Во- первых, ее автопортрет, который она изложила быстро, задыхаясь, изредка вставляя приятные метафоры, и эти метафоры только подчеркивали литанию ее ненависти к себе. Получалось, что она мазохистка во всем. Всю свою жизнь пренебрегает своими потребностями и удовольствиями. Не уважает себя. Чувствует себя бестелесным духом — щебечущей канарейкой, прыгающей с одного плеча на другое, пока она со своими друзьями идет по улице. Считает, что представляет интерес для других только как дуновение эфира.

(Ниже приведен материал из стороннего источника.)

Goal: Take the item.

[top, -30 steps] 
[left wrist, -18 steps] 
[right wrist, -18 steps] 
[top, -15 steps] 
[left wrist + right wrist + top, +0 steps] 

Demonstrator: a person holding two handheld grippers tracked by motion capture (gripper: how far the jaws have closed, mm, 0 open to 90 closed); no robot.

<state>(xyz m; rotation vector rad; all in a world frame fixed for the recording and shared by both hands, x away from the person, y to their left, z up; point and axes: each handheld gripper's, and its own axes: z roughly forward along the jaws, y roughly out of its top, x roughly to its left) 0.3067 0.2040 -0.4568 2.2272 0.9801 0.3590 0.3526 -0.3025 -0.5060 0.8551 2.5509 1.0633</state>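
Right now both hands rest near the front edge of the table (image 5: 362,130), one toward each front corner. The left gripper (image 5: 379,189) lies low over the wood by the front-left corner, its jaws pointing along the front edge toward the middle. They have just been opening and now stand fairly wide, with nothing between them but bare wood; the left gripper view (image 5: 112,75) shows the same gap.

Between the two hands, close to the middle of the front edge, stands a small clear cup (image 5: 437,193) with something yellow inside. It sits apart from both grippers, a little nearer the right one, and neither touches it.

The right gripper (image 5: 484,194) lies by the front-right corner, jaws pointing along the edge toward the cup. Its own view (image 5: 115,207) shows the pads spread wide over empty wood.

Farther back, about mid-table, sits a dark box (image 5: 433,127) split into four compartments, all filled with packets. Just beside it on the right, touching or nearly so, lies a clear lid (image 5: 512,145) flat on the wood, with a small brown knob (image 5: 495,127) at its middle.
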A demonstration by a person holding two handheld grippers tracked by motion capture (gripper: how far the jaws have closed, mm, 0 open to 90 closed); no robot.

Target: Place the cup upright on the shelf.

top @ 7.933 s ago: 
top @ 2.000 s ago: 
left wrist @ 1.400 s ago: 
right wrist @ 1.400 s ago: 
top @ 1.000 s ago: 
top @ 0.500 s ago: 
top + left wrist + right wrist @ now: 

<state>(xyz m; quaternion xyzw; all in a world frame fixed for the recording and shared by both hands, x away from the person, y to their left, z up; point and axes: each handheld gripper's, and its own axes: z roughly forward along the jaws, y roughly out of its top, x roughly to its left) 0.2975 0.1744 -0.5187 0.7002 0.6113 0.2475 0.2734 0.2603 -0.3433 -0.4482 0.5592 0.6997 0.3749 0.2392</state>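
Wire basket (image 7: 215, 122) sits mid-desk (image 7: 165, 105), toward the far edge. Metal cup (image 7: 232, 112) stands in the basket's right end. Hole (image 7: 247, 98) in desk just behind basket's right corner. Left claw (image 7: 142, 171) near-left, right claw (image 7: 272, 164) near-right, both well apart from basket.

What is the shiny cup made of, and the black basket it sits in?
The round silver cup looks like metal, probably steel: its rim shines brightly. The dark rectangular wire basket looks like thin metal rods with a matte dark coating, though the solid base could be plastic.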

Саму себя не воспринимает. Говорит: «Чтобы быть с людьми, мне нужно готовиться. Я планирую то, что собираюсь сказать. Спонтанных чувств у меня нет — если я что-то делаю, то как запертая в маленькой клетке. Куда бы я ни пошла, мне везде страшно, и я должна себя к этому готовить». Она не осознает и не выражает своего гнева. «Я полна жалости к людям. Я как то ходячее клише: «Если нечего сказать хорошего о людях, лучше помолчи». Она помнит, что рассердилась только один раз в жизни: много лет назад она наорала на коллегу, который надменно командовал ею. После этого в течение многих часов ее била дрожь. Она не имела права. Она настолько занята тем, что подстраивает других под себя, что никогда не задается вопросом, любит ли она других.